マーチャンは民主主義の擁護者になれるのか?
トランプ前大統領は不法移民について「わが国の血を汚す」と、アドルフ・ヒトラーを想起させる言葉を使用した。移民であるマーチャン判事を侮辱する言葉である。かん口令違反に加えて、マーチャン判事はトランプ前大統領の差別的発言に対しても、かなり心証を悪くしていることは確かだ。
マーチャン判事はトランプ前大統領を、少数民族に対して寛容ではなく、ルールを破る権威主義的なリーダーとして捉えているのではないだろうか。前で紹介した米公共ラジオ、公共放送およびマリスト大学の全国共同世論調査では、「米国人は事態を正常な状態にするために、ルールを破るリーダーが必要か」という質問に対して、共和党支持者の56%が「必要」と答えた。共和党支持者は、トランプ前大統領を念頭に回答したかもしれない。

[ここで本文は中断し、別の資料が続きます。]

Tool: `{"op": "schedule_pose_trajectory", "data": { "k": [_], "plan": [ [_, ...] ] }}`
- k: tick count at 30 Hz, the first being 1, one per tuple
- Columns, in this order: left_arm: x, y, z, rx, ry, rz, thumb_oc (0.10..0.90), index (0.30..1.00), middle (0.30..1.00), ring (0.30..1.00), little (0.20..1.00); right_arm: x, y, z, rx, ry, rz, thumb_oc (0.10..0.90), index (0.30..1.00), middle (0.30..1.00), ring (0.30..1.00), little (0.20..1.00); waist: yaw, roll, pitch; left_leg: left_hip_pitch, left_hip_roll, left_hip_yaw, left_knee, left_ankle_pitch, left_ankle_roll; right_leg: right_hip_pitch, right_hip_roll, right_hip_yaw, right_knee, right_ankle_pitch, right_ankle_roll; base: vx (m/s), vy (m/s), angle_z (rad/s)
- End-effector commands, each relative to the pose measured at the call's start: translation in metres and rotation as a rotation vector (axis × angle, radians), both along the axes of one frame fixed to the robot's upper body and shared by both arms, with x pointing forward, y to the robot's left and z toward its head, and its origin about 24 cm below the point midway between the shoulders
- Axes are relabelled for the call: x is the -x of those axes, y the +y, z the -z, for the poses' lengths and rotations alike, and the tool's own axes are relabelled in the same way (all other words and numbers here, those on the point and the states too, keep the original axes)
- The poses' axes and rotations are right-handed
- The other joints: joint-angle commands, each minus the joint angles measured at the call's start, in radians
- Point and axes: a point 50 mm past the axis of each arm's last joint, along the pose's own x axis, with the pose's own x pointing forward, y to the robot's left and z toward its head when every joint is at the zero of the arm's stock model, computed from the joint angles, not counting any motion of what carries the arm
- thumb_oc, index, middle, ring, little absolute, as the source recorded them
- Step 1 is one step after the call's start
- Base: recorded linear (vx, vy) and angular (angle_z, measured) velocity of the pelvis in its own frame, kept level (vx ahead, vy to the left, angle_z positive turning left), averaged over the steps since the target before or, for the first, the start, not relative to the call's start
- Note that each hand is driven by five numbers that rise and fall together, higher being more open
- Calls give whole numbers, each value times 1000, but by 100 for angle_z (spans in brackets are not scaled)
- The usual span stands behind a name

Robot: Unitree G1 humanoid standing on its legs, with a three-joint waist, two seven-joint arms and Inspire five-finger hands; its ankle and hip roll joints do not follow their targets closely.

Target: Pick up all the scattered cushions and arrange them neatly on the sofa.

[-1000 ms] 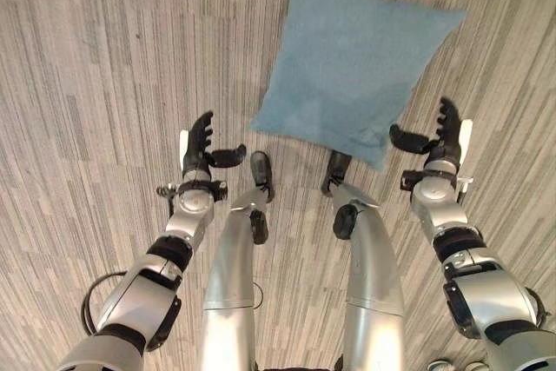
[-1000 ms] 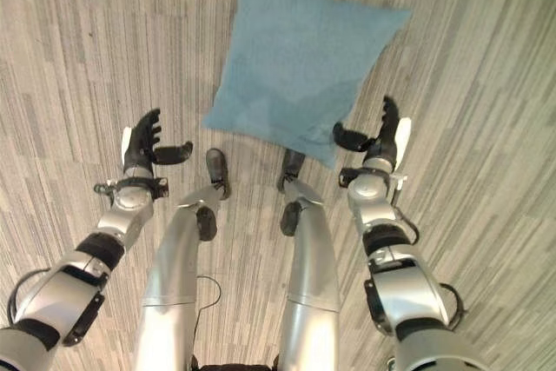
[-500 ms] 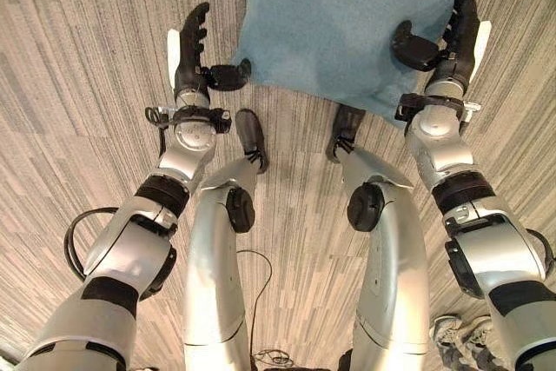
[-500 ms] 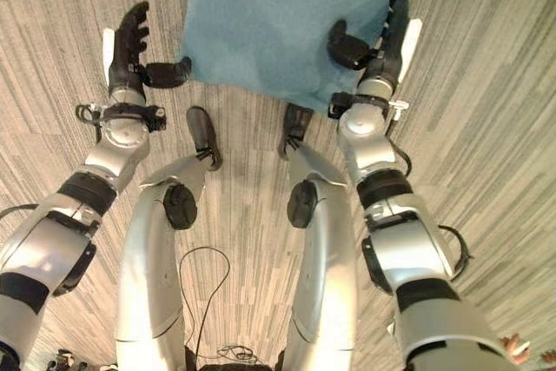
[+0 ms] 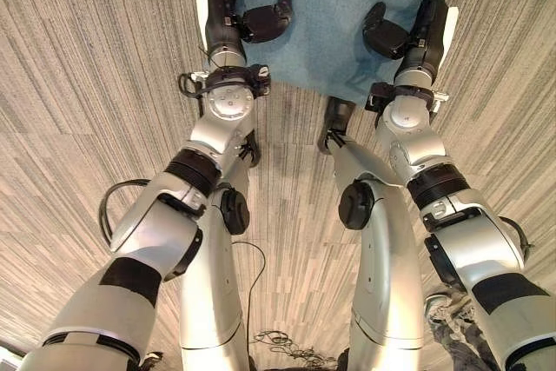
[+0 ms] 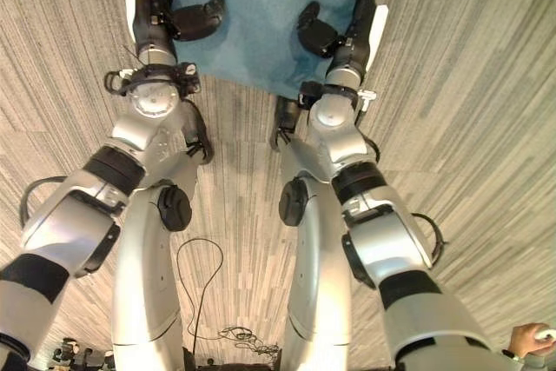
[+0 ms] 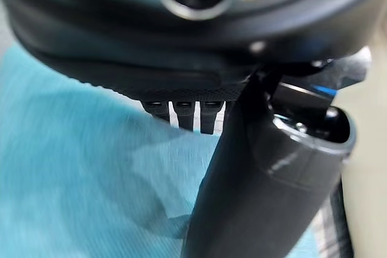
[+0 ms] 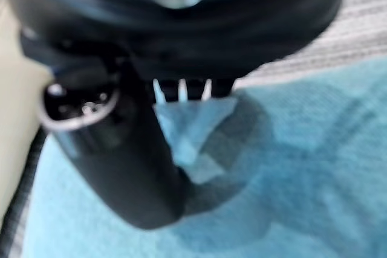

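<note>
Striped grey carpet [image 5: 78, 84] runs under everything you see, and the blue cushion [image 5: 334, 6] lies flat on it at the top of the head views. Your left hand [image 5: 228, 15] sits at the cushion's left edge, fingers straight, thumb reaching in over the fabric. Your right hand [image 5: 419, 25] mirrors it on the right edge, fingers extended, thumb bent inward above the cloth. Neither hand is clamped on the cushion; it sits between them.
</note>
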Motion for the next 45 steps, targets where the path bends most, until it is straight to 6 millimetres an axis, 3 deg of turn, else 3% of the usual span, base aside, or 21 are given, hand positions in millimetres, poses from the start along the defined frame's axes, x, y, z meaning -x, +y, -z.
{"op": "schedule_pose_trajectory", "data": {
  "k": [1,4,12,20,25,32,33,34,36,37,41,42,43,44,45],
  "plan": [
    [21,-26,-26,88,-177,161,400,300,300,300,300,22,102,-22,43,-165,-399,400,300,300,300,300,3,29,-32,51,-47,-106,37,-118,-25,91,26,30,-4,-100,120,-18,-8,5],
    [25,-19,-42,176,-226,168,400,300,300,300,300,26,95,-41,-39,-236,-393,400,300,300,300,300,3,31,-32,51,-46,-112,41,-123,-23,93,39,26,-11,-94,122,-4,-3,-1],
    [29,-6,-48,204,-265,139,400,300,300,300,300,34,91,-62,8,-319,-390,400,300,300,300,300,-1,36,-32,84,-45,-112,10,-111,-24,124,62,17,-60,-70,128,-25,-6,-3],
    [28,-19,-7,121,-174,156,400,300,300,300,300,38,92,-44,80,-303,-407,400,300,300,300,300,-25,30,-32,268,-54,-110,-143,-61,-21,301,75,3,-192,-26,132,-77,-15,6],
    [29,-32,24,88,-98,196,400,300,300,300,300,40,90,-36,87,-299,-420,400,300,300,300,300,-34,18,-32,408,-58,-116,-270,-23,-37,444,63,-3,-308,7,138,-69,-26,8],
    [32,-31,46,45,-63,190,400,300,300,300,300,48,82,-31,98,-335,-402,400,300,300,300,300,-32,6,-39,547,-70,-119,-385,19,-49,573,51,-15,-395,33,149,-34,-23,9],
    [32,-27,52,41,-50,172,706,759,759,759,759,50,80,-31,110,-342,-395,400,300,300,300,300,-29,4,-49,566,-73,-124,-401,23,-51,593,49,-17,-409,35,149,-8,-51,13],
    [32,-24,57,57,-37,160,800,900,900,900,900,51,79,-28,122,-343,-392,400,300,300,300,300,-27,2,-53,590,-76,-128,-422,31,-53,617,46,-20,-427,38,148,7,-89,14],
    [32,-17,61,81,-29,147,800,900,900,900,900,53,76,-26,139,-344,-384,400,300,300,300,300,-25,-2,-62,619,-78,-130,-445,41,-56,643,43,-26,-444,41,148,11,-75,20],
    [31,-2,71,116,-2,104,800,900,900,900,900,58,74,-23,185,-356,-377,400,300,300,300,300,-19,-11,-80,678,-81,-136,-492,52,-60,698,41,-39,-485,50,148,16,-36,19],
    [36,22,107,178,88,43,800,900,900,900,900,66,66,-13,288,-358,-361,400,300,300,300,300,5,-31,-119,813,-86,-145,-593,78,-70,825,36,-63,-573,70,156,13,-51,13],
    [40,30,126,195,138,26,800,900,900,900,900,69,61,-7,325,-351,-350,400,300,300,300,300,15,-37,-140,866,-88,-150,-628,86,-73,879,38,-72,-600,72,157,5,-28,6],
    [40,30,127,195,140,26,800,900,900,900,900,69,60,-6,325,-349,-350,400,300,300,300,300,15,-37,-138,873,-88,-150,-632,88,-73,885,38,-73,-603,73,157,33,-15,7],
    [46,38,148,196,197,7,800,900,900,900,900,72,56,-1,367,-342,-344,400,300,300,300,300,30,-43,-158,930,-88,-153,-666,95,-76,939,33,-89,-629,77,160,27,-8,8],
    [46,38,148,196,198,7,800,900,900,900,900,72,56,-1,367,-341,-344,400,300,300,300,300,30,-43,-157,935,-88,-153,-668,96,-76,943,33,-90,-632,77,160,46,-6,10]
  ]
}}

この調査結果を見たリベラル色が強い米紙ニューヨーク・タイムズの中で、保守派コラムニストとして知られるデイビッド・ブルックス氏は、「リーダーがルールを破ると権威主義者になる」と警告を発した。4件で訴追され、1件で有罪評決を受けたトランプ前大統領の行動ーー特に、前回の大統領選挙結果を覆そうとした行動は、明らかに民主主義的なルールを破る行動である。
トランプ前大統領は、今回の元不倫相手に対する口止め料を巡る裁判を含め、「裁判は魔女狩りだ」と主張している。マーチャン判事は7月11日に、「本物の魔女」を狩り、民主主義を擁護する決意を示すのではないだろうか。